For comparison reasons, the maximum sequence lengths have not been changed over 512 tokens, even when the model had a higher sequence length available. Additionally, the results (Table 3) show that the different preprocessing steps have no major impact on the prediction. Although file 5, which is not preprocessed at all, gains the best results with all models, the accuracy and loss are not significantly apart from other experiments. This shows that deleting transcripts, which could be a learned bias during training, has no further impact on the outcome of the models.

Table 3. Body text only - experiment results.

However, the results of the titles (Table 4) have a lower accuracy result and higher loss than using the body texts. The highest accuracy was 0.85. Again, RoBERTa and XLNet gained the best results, respectively and show the same behavior as with the body texts and preprocessing.

Table 4. Title only - experiment results.

Lastly, in Table 5 the results of the concatenation of titles and body texts are shown. Again, the highest accuracy value is 0.87, but for this type of experiments the best models were DistilBERT and XLNet. The results are only slightly different for each of the models. Also, the preprocessing did not change the predictions significantly. It is notably though, that the experiments gain the overall best results out of the three different types.

Table 5. Title and body text - experiment results.

To compare these results, we applied some of the methods, which were used in the original paper. The authors of the dataset [34] split the data in PolitiFact and GossipCop articles separately. The best result was 0.723 accuracy with a CNN for GossipCop articles and 0.642 accuracy for PolitiFact with Logistic Regression. For our evaluation we used Gaussian Naive Bayes, Support Vector Machine and Logistic Regression with One Hot Encoding and the default parameters of ScikitLearn, as the original paper has done. We used our former preprocessed files for both types, because we also had to apply standard preprocessing, such as: stemming, lemmatization, removing stop-words and punctuation.

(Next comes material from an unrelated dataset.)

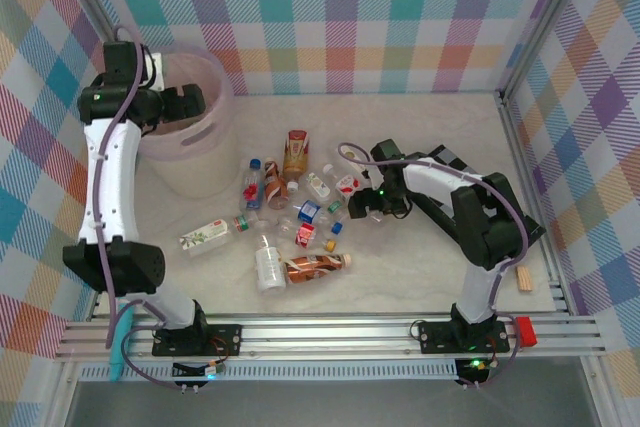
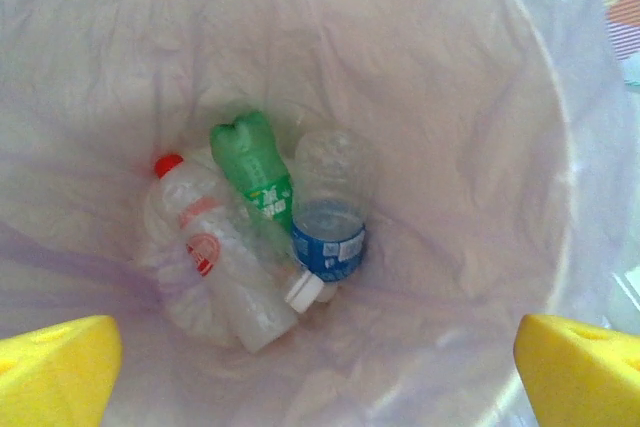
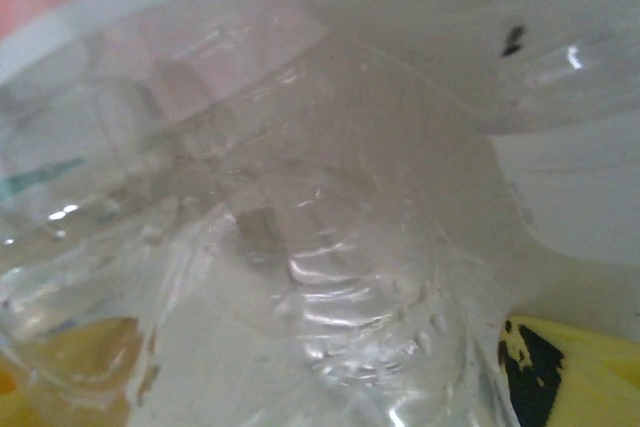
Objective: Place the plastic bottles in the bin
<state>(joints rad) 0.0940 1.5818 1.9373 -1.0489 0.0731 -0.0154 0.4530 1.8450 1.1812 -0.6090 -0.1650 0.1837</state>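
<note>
Hovering at the upper left of the top view, your left gripper (image 1: pixel 188 102) hangs wide open above the bin (image 1: pixel 205 175), where three bottles (image 2: pixel 262 197) lie at the bottom. Your right gripper (image 1: pixel 358 209) sits mid-frame at the right edge of the pile of plastic bottles (image 1: pixel 300 217). A clear bottle (image 3: pixel 320 247) seems pressed between its fingers, but you cannot tell whether they grip it.

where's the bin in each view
top external: bin at upper left, left gripper over its mouth.
left wrist: seen from above, its pale wall all round, green bottle and others at the bottom.
right wrist: close up on a clear bottle in the pile.
shared landmark: the left gripper; its yellow fingertips sit in the left wrist view's bottom corners.
</note>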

Table 6. Comparison of transformer models against a baseline.

As shown in Table 6, the standard supervised methods seem to have problems with either false positive (FP) or false negative (FN) classification results. The only model that has results closely to the Transformer models are the SVM and LR, but seem to train only on one class. On the contrary it can be seen that two experimentsFootnote 8 with the Transformer models have a more balanced confusion matrix, even though one class has more articles in the dataset. This shows, that those models gain better results overall.

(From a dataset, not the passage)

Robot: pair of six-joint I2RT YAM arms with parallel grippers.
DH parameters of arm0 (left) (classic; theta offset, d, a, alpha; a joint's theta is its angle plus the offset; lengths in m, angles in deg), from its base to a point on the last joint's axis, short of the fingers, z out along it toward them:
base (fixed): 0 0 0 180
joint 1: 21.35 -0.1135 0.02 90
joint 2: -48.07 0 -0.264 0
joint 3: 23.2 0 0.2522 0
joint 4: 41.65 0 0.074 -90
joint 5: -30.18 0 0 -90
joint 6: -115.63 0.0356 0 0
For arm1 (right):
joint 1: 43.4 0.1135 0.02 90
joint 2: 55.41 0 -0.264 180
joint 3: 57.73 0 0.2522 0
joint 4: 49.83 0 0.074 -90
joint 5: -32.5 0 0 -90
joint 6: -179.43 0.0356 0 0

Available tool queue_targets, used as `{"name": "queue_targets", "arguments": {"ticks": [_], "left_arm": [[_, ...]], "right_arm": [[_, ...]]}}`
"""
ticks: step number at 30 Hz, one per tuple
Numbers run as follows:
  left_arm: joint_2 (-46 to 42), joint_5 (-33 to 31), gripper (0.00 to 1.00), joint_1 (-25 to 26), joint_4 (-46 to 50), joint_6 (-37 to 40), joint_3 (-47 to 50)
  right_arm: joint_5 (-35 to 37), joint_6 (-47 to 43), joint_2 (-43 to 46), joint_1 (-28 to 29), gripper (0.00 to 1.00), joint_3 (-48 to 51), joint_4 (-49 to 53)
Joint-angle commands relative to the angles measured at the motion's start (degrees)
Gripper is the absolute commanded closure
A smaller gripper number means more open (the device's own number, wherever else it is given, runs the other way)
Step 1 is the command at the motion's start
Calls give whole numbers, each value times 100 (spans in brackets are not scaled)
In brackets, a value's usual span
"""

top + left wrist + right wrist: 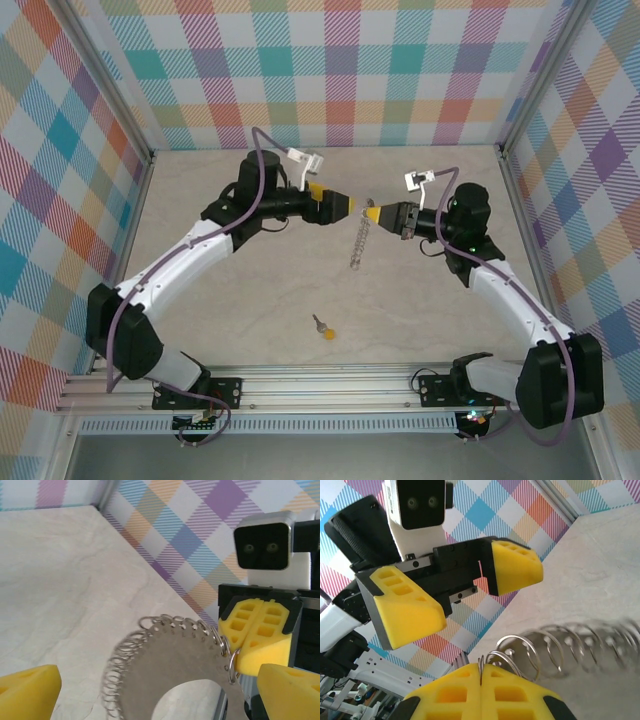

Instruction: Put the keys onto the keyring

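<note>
The keyring point(359, 242), a string of thin silvery rings, hangs down from my right gripper point(371, 213) above the middle of the table. The right wrist view shows that gripper point(481, 672) shut, with one end ring of the keyring point(560, 645) pinched between its yellow pads. My left gripper point(349, 206) faces it a short way to the left, open, its fingers point(405, 607) spread wide and holding nothing. In the left wrist view the rings run along the edge of a flat grey plate point(170, 655). The key point(323, 328), silver with a yellow head, lies on the table nearer the front.
The beige tabletop point(240, 320) is boxed in by checked walls point(60, 190) on three sides. A metal rail point(320, 385) carrying both arm bases runs along the near edge.
</note>
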Motion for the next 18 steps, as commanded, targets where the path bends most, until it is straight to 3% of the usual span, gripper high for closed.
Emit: {"name": "queue_targets", "arguments": {"ticks": [1,13,18], "left_arm": [[-333,-582,0,-45,-291,-465,299],[-965,-1113,0,-37,-789,-2059,1252],[-1224,-1130,1,-5,-949,-2265,1463]], "right_arm": [[-318,266,-26,6,100,-205,-433],[-78,140,423,5,100,177,-933],[108,126,631,7,100,341,-1190]]}}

Table 7. Sensitivity specific metrics for all models.

Lastly, in Table 7 sensitivity metrics are compared with one experiment on the body textFootnote 9. For each metric the macro-average was chosen, regarding the imbalance of the classes, which shows that Transformers are a better solution for this dataset.

7 Conclusion and Future Work

The results of this work show that a content-based approach can gain promising results for detecting fake news, even without setting hand-engineered features and only titles. Although, literature has shown that some approaches still have better results than the Transformer models. The results of this work are comparable with the current state-of-the-art fake news detection approaches, especially in the field of the newly invented Transformer architectures. Almost all experiments, after the fine-tuning of the hyperparameters, had results over 80% accuracy in the validation and test set without overfitting the data. Therefore, this work shows that Transformer models can also detect fake news based on short statements as well as complete articles. Fake news detection is still underrepresented in the research process. Especially automatic detection, without human intervention, is an open research issue. An important factor for further research is to explore methods of explainable artificial intelligence, to help understanding the difference in fake news concepts and to gain insights into the models and which words have to highest impact to predict the fake and real classes as well as the high accuracy for short titles of news articles and the influence of removing spoken language.